# Task
Go through the records and show each line where the word "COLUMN" occurs.

[Source information — start]

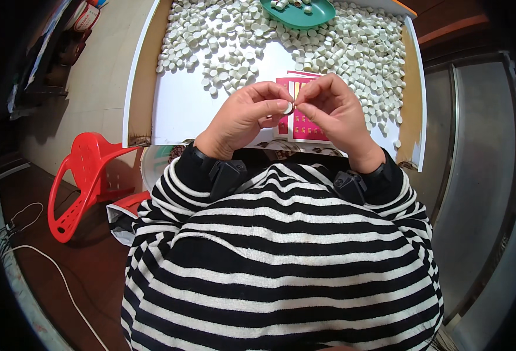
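Between its thumb and fingertips my left hand [243, 115] pinches a small round cap [289, 109], its white face showing and its edge dark. The thumb and forefinger of my right hand [338, 115] are closed together right at the cap's edge; whatever tiny piece they grip is too small to make out. Beneath both hands lie pink sticker sheets [310, 130] with rows of small labels, partly covered by my fingers. Loose white caps [369, 64] are heaped beyond and to the right of my hands.
A shallow tray-like table with raised wooden sides [141, 88] surrounds the caps. At its far side a green dish [297, 19] holds several caps. To the left stand a red plastic chair [85, 167] and a white cable [53, 275] on the floor.
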The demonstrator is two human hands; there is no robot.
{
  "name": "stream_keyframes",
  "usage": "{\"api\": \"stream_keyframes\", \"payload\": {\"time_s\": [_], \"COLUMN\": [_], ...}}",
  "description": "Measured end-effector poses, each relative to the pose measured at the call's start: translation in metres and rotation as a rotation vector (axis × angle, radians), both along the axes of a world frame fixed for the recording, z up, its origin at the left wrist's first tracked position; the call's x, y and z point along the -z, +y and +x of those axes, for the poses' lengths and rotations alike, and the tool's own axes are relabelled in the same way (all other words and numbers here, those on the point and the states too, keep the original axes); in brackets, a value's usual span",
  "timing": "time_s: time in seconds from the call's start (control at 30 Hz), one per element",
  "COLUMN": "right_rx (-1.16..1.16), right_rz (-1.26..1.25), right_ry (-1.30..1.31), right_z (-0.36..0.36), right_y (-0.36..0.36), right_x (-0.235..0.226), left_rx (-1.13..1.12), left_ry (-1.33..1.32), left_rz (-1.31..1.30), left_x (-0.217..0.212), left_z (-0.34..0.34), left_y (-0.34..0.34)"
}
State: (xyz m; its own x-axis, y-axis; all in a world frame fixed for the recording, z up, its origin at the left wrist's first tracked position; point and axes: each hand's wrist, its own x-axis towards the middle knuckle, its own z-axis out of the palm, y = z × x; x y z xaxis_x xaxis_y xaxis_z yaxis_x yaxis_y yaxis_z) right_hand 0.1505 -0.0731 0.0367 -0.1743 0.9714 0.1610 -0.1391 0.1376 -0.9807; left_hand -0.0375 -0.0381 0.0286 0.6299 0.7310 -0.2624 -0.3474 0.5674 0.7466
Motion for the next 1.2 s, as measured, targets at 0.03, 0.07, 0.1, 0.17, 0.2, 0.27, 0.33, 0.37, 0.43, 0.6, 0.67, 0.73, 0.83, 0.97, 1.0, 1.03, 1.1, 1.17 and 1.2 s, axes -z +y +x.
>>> {"api": "stream_keyframes", "payload": {"time_s": [0.03, 0.07, 0.1, 0.17, 0.2, 0.27, 0.33, 0.37, 0.43, 0.6, 0.67, 0.73, 0.83, 0.97, 1.0, 1.03, 1.1, 1.17, 1.2], "right_rx": [0.013, 0.028, 0.025, 0.114, 0.16, 0.16, 0.161, 0.16, 0.158, 0.197, 0.229, 0.286, 0.273, 0.247, 0.243, 0.242, 0.255, 0.262, 0.252], "right_rz": [-0.034, -0.068, -0.066, -0.111, -0.134, -0.134, -0.134, -0.132, -0.148, -0.149, -0.038, 0.189, 0.325, 0.41, 0.414, 0.414, 0.464, 0.488, 0.514], "right_ry": [0.004, 0.008, 0.01, -0.043, -0.069, -0.064, -0.055, -0.055, -0.055, -0.142, -0.381, -0.853, -1.012, -1.098, -1.107, -1.11, -1.079, -1.064, -1.066], "right_z": [0.003, 0.006, 0.009, 0.015, 0.017, 0.018, 0.019, 0.019, 0.02, 0.027, 0.028, 0.027, 0.025, 0.022, 0.022, 0.022, 0.023, 0.024, 0.024], "right_y": [0.001, 0.001, 0.002, 0.001, 0.0, -0.002, -0.003, -0.003, -0.004, -0.003, 0.001, 0.004, 0.01, 0.017, 0.017, 0.017, 0.015, 0.014, 0.013], "right_x": [0.002, 0.005, 0.007, 0.011, 0.012, 0.014, 0.015, 0.016, 0.016, 0.022, 0.019, 0.016, 0.02, 0.027, 0.029, 0.031, 0.034, 0.035, 0.035], "left_rx": [0.038, 0.035, 0.039, 0.048, 0.048, -0.137, -0.231, -0.246, -0.268, -0.182, -0.306, -0.363, -0.125, -0.041, -0.041, -0.051, -0.071, -0.056, -0.042], "left_ry": [-0.025, -0.023, -0.128, -0.338, -0.337, 0.432, 0.819, 1.004, 1.367, 1.437, 1.303, 1.233, 0.384, 0.19, 0.186, 0.289, 0.499, 0.488, 0.479], "left_rz": [-0.022, -0.02, -0.063, -0.15, -0.15, 0.398, 0.67, 0.912, 1.404, 1.376, 1.399, 1.408, 0.338, 0.124, 0.123, 0.207, 0.374, 0.364, 0.356], "left_x": [0.002, 0.005, 0.009, 0.014, 0.014, 0.012, 0.014, 0.018, 0.025, 0.031, 0.029, 0.023, 0.003, 0.013, 0.018, 0.024, 0.031, 0.033, 0.034], "left_z": [-0.003, -0.007, -0.013, -0.02, -0.018, -0.014, -0.012, -0.011, -0.009, -0.004, -0.003, -0.001, 0.007, 0.014, 0.018, 0.024, 0.031, 0.033, 0.033], "left_y": [0.003, 0.008, 0.015, 0.029, 0.034, 0.045, 0.052, 0.054, 0.056, 0.058, 0.056, 0.049, 0.029, 0.01, 0.008, 0.006, 0.002, 0.002, 0.003]}}
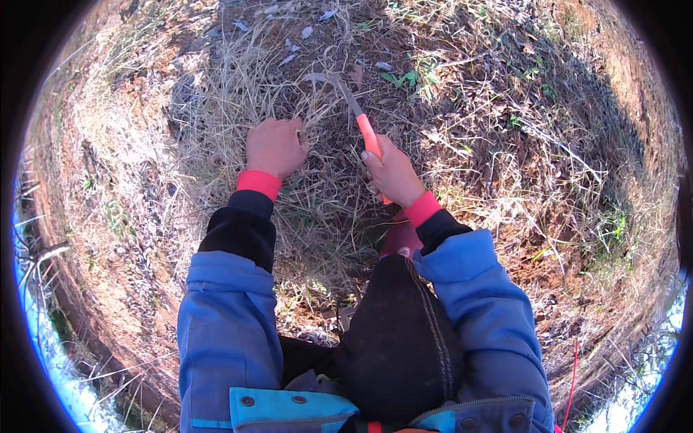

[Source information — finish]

# Written reply
  "usage": "{\"api\": \"stream_keyframes\", \"payload\": {\"time_s\": [_], \"COLUMN\": [_], ...}}",
  "COLUMN": "right_rx (-1.16..1.16), right_rz (-1.26..1.25), right_ry (-1.30..1.31), right_z (-0.36..0.36), right_y (-0.36..0.36), right_x (-0.235..0.226), left_rx (-1.13..1.12), left_ry (-1.33..1.32), left_rz (-1.31..1.30), left_x (-0.217..0.212), left_z (-0.34..0.34), left_y (-0.34..0.34)"

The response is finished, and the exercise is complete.